H23A-1566
TWO-DIMENSIONAL HEAT TRANSFER IN A HETEROGENEOUS FRACTURE NETWORK
Tuesday, 15 December 2015
Poster Hall (Moscone South)
Viktoria Ros Gisladottir, University of Calif San Diego, La Jolla, CA, United States
Abstract:
Geothermal energy harvesting requires extraction and injection of geothermal fluid. Doing so in an optimal way requires a quantitative understanding of site-specific heat transfer between geothermal fluid and the ambient rock. We develop a heat transfer particle-tracking approach to model that interaction.

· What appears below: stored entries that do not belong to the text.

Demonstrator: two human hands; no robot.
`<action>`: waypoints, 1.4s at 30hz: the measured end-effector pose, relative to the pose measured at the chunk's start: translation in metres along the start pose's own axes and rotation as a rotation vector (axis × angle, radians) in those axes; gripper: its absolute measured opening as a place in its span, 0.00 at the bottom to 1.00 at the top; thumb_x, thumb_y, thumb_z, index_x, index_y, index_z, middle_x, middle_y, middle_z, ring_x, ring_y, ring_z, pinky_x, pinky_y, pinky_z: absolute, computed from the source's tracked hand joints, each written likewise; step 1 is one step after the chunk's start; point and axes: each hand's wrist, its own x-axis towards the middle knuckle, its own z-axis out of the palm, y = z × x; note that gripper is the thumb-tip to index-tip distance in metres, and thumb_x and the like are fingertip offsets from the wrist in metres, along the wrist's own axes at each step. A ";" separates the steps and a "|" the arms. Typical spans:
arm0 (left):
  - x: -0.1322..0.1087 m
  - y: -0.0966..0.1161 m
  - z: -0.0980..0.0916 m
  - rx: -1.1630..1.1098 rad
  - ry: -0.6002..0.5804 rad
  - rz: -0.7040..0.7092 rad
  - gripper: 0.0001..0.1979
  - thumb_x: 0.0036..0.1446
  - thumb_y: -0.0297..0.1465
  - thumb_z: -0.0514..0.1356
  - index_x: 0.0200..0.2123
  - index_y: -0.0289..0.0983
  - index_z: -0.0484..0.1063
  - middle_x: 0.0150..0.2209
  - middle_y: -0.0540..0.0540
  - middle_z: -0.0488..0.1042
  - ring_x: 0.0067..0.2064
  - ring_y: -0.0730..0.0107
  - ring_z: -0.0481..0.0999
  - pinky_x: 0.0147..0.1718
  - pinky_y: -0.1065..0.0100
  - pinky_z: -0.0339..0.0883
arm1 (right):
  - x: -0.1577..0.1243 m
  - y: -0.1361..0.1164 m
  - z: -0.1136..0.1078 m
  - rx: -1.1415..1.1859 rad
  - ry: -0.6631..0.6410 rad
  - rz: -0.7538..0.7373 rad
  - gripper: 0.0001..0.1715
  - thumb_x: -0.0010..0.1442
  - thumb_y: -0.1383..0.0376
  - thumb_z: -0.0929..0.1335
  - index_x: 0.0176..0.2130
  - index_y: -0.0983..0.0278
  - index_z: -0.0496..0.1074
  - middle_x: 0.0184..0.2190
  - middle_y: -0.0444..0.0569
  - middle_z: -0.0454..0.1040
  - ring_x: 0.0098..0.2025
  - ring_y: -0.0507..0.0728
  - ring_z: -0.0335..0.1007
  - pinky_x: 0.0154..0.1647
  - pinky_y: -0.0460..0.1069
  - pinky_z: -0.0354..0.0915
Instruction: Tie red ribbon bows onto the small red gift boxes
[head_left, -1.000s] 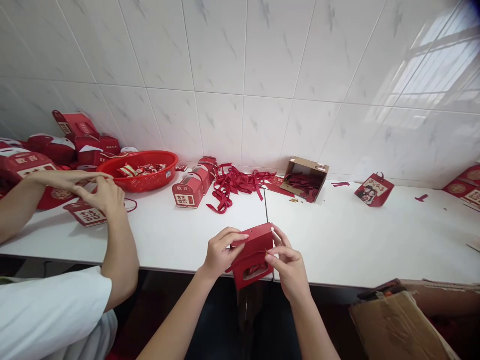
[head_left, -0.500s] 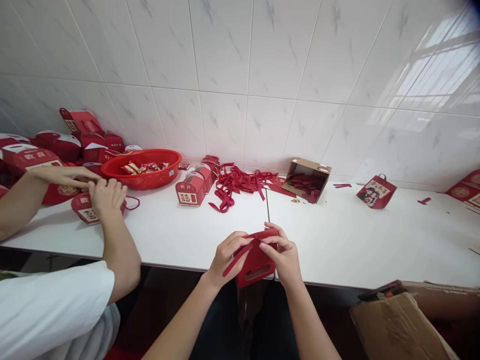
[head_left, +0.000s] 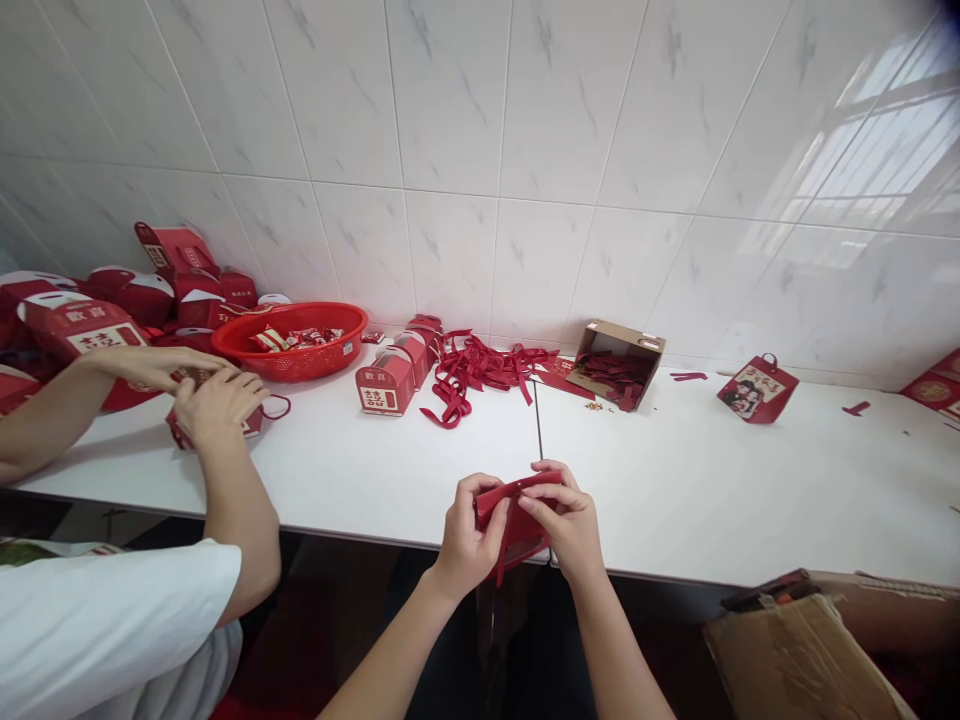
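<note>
While the red carton is between them by the white table's near edge, the left hand and right hand pinch its upper edge from both sides, apparently to steady it.

My view of the red box is half blocked by the left hand and right hand; what their fingertips pinch, I can't tell. A co-worker's right hand covers most of another box. The sleeve, carton and far-right boxes run out of sight. Those gold bits are too tiny to name.
</note>
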 end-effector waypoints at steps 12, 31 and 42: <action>-0.007 0.002 -0.005 -0.131 -0.118 0.029 0.05 0.62 0.25 0.50 0.41 0.38 0.59 0.41 0.44 0.67 0.43 0.68 0.71 0.41 0.64 0.66 | -0.007 0.002 0.004 -0.059 0.059 -0.132 0.02 0.49 0.64 0.74 0.27 0.59 0.78 0.40 0.50 0.69 0.46 0.59 0.66 0.44 0.54 0.66; -0.032 0.019 -0.034 0.250 -0.094 -0.253 0.07 0.55 0.33 0.60 0.30 0.37 0.65 0.29 0.50 0.70 0.32 0.70 0.71 0.34 0.67 0.67 | -0.024 -0.009 0.004 -0.070 0.150 -0.199 0.13 0.50 0.65 0.73 0.31 0.62 0.64 0.29 0.44 0.67 0.32 0.53 0.65 0.34 0.49 0.62; -0.015 0.063 -0.087 -0.078 0.012 0.135 0.08 0.55 0.21 0.58 0.34 0.39 0.74 0.34 0.47 0.76 0.37 0.69 0.77 0.36 0.68 0.72 | -0.047 -0.026 0.000 -0.142 -0.065 -0.396 0.14 0.50 0.70 0.74 0.32 0.60 0.65 0.29 0.44 0.67 0.32 0.54 0.65 0.31 0.49 0.61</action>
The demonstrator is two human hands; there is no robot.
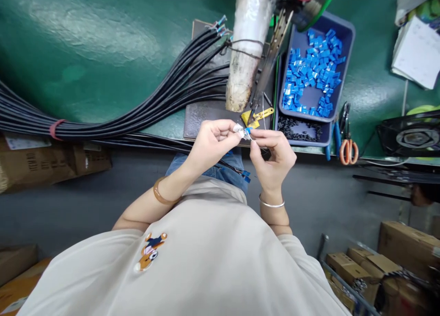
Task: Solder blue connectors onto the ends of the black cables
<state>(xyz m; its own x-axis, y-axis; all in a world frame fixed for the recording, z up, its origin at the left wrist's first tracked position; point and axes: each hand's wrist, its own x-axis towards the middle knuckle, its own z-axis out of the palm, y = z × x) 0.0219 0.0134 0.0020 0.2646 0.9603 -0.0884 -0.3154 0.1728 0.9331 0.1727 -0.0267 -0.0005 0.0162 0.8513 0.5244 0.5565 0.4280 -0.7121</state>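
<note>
Thumb and fingers of the left hand (213,144) are closed in a pinch on a small whitish piece (239,129), near the front edge of the green table (103,36). The right hand (275,155) is half curled, its forefinger at a small blue piece (248,130) just beside; whether it grips this, I cannot tell. Both pieces seem light and stiff, perhaps slippery, so they are best taken by the sides, with fingertips only.

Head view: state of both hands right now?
Left hand: closed, pinching a small white piece.
Right hand: touching a small blue piece; whether closed cannot be told.
</note>
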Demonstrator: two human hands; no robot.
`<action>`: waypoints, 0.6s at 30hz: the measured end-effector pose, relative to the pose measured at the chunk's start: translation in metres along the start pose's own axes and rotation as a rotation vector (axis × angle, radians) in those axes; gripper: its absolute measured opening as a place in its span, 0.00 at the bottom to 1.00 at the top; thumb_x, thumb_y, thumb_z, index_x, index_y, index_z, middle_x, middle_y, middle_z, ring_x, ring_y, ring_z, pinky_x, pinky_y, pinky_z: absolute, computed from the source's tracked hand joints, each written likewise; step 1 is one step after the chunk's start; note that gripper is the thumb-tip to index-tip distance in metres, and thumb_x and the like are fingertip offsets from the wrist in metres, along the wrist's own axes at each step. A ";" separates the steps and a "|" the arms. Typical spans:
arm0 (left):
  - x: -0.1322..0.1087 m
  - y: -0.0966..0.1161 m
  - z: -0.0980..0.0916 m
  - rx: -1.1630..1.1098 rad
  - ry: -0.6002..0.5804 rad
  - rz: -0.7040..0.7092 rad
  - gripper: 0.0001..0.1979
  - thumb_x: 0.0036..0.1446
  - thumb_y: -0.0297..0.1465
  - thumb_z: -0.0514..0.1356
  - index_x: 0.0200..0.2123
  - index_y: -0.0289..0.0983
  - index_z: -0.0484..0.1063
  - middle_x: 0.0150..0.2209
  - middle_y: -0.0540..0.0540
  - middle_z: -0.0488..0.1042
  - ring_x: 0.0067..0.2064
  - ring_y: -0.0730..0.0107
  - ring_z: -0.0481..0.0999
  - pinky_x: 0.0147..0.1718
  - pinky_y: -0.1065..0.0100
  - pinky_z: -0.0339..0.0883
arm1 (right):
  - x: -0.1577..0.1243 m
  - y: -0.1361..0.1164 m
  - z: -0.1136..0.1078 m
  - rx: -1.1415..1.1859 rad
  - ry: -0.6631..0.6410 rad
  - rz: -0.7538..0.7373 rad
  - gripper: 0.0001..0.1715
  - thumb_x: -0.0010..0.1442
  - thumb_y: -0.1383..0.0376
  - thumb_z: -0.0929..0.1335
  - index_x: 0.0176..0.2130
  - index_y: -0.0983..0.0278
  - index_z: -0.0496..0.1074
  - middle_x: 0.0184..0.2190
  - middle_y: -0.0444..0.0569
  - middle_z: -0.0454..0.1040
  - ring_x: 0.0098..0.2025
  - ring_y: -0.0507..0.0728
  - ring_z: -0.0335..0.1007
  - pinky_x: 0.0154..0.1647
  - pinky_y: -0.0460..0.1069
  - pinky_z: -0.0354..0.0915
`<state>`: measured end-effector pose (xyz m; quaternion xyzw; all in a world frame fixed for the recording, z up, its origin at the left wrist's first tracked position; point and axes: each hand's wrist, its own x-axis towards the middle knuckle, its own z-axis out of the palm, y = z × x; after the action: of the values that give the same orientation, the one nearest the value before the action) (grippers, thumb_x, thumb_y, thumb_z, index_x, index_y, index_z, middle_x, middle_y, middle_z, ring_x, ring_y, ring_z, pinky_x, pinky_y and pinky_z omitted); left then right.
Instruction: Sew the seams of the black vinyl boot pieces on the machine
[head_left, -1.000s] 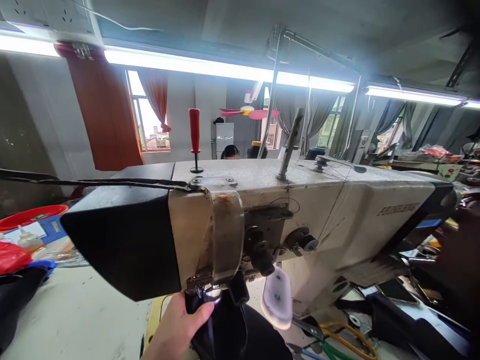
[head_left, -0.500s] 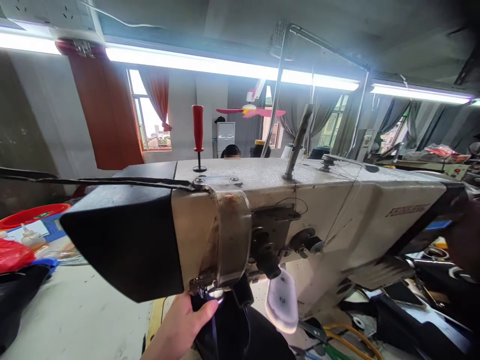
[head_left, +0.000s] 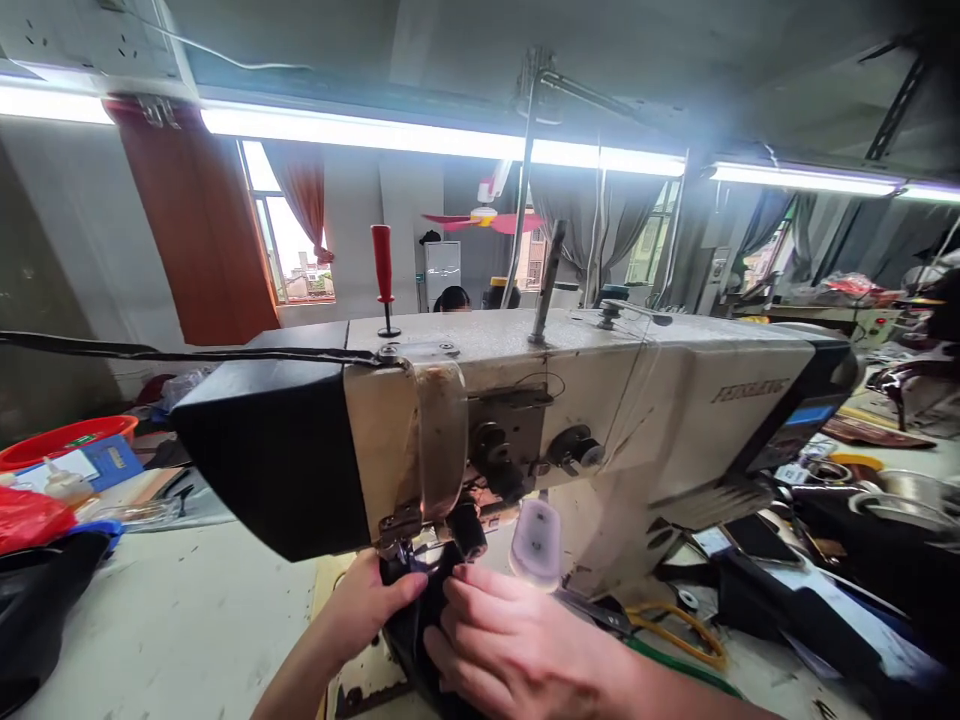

Fracture-network models of heat transfer in fractured rock explicitly account for the presence of individual fractures, ambient rock matrix, and fracture-matrix interfaces. Computational domains of such models span the meter scale, whereas fracture apertures are on the millimeter scale. The computations needed to model these multi-scale phenomenon can be prohibitively expensive, even for methods using nonuniform meshes. Our approach appreciably decreases the computational costs. Current particle-tracking methods usually assume both infinite matrix and one-dimensional (1D) heat transfer in the matrix blocks. They rely on 1D analytical solutions for heat transfer in a single fracture, which can lead to large predictive errors. Our two-dimensional (2D) heat transfer simulation algorithm is mesh-free and takes into account both longitudinal and transversal heat conduction in the matrix. It uses a probabilistic model to transfer particle to the appropriate neighboring fracture unless it returns to the fracture of origin or remains in the matrix. We use this approach to look at the impact of a fracture-network topology (e.g. the importance of smaller scale fractures), as well as the matrix block distribution on the heat transport in heterogeneous fractured rocks.